The debt due plaintiff from Amos was contracted and suit instituted thereon prior to the purchase of the automobile by Amos from Knapp Motor Company.
The judgment was recovered and the certificate of the clerk issued thereon was registered as provided by the statute, Code 1923, § 7874, subsequent to said purchase, and at the time of such registration the automobile was in the possession of the judgment defendant in the county where the judgment was recorded.
The conditional sale contract, under which Amos purchased, was not recorded as required by § 6898 of the Code, 1923.
The defendant acquired the automobile after the registration of the judgment certificate and sent it out of the state and disposed of it. The plaintiff was without notice or knowledge of the existence of said conditional sale contract.
The contention of appellant, defendant in the trial court, is that the plaintiff — judgment creditor — appellee here, is not within the protection of the recording statute, Code 1923, § 6898, which voids the condition in the sale contract, and makes the sale absolute, unless the contract is recorded, because plaintiff's debt was contracted prior to the time Amos purchased the car. To so interpret the statute the court would have to write an exception, not only into § 6898, but would have to write the same exception into § 7874, excluding judgment creditors whose claim arose prior to the acquisition of the property by the judgment defendant.

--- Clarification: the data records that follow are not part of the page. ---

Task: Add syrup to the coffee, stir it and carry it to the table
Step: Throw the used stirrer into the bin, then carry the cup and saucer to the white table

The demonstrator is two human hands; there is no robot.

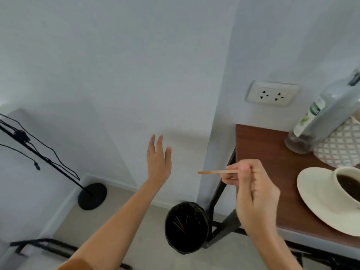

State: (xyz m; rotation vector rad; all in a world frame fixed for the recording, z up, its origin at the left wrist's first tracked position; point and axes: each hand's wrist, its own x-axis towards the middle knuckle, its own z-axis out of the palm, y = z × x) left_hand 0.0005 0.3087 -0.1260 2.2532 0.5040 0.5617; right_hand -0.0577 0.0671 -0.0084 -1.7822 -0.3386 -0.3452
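Observation:
A white cup of dark coffee (348, 186) stands on a white saucer (315, 193) at the right edge of a brown table (263, 149). Behind it a clear syrup bottle (321, 117) with a green label stands near the wall, a little dark liquid at its bottom. My right hand (255, 193) pinches a thin wooden stir stick (214, 172), held level and pointing left, off the table's left edge and above a black bin (187, 227). My left hand (158, 158) is raised in front of the wall, fingers spread, holding nothing.
The black bin on the floor holds several used sticks. A patterned white cloth (342, 147) lies by the bottle. A wall socket (272, 94) sits above the table. A black lamp stand (92, 195) with cables leans at the left. Black table legs (220, 193) stand beside the bin.

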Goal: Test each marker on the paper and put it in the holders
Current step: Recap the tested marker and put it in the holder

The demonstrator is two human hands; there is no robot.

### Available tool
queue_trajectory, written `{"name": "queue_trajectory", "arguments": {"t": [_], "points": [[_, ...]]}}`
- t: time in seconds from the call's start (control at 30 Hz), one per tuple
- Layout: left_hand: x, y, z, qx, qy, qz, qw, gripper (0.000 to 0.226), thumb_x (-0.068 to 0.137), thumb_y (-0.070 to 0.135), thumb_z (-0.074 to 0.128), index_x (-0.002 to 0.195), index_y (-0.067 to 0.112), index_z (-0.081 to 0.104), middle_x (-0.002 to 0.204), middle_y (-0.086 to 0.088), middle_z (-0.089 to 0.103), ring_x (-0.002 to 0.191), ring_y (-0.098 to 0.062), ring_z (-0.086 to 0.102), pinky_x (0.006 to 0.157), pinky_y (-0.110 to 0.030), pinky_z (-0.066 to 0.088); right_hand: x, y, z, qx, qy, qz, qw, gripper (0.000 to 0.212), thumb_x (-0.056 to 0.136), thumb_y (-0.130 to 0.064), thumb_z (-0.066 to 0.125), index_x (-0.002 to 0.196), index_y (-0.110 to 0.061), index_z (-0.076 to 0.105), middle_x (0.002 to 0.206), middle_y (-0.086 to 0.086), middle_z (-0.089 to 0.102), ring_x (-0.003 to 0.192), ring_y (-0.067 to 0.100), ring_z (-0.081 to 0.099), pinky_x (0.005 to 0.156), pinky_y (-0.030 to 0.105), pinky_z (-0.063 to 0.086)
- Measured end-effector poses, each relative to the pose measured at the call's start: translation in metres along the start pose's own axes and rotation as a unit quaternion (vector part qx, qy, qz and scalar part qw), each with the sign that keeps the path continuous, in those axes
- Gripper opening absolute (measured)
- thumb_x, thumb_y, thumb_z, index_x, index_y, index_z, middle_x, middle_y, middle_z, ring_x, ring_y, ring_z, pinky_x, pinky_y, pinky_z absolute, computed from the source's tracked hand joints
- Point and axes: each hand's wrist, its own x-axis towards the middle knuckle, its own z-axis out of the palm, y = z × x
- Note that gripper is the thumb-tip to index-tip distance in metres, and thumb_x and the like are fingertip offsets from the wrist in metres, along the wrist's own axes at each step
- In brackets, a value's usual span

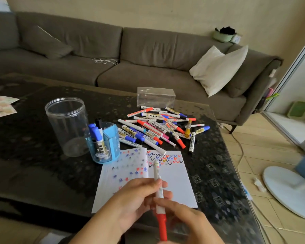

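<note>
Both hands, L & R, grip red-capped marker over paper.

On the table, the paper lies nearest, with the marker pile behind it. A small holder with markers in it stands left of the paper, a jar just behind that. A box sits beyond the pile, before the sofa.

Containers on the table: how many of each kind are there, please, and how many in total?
Blue pen holder with markers inside: 1
Clear round jar, no markers in it: 1
Clear rectangular box: 1
Total: 3
</note>
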Motion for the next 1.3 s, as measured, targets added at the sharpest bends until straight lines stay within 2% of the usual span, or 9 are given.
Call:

Such interpretation would not only do violence to the expressed legislative intent but would be judicial legislation.
The Intermediate Civil Court of Birmingham established by local Act No. *Page 231 363, p. 219, approved September 7, 1935, is a court of record and its judgments are subject to registration under § 7874 of the Code.
The ruling of the Intermediate Civil Court was in accord with the views above expressed.
Affirmed.
GARDNER, C. J., and THOMAS and KNIGHT, JJ., concur.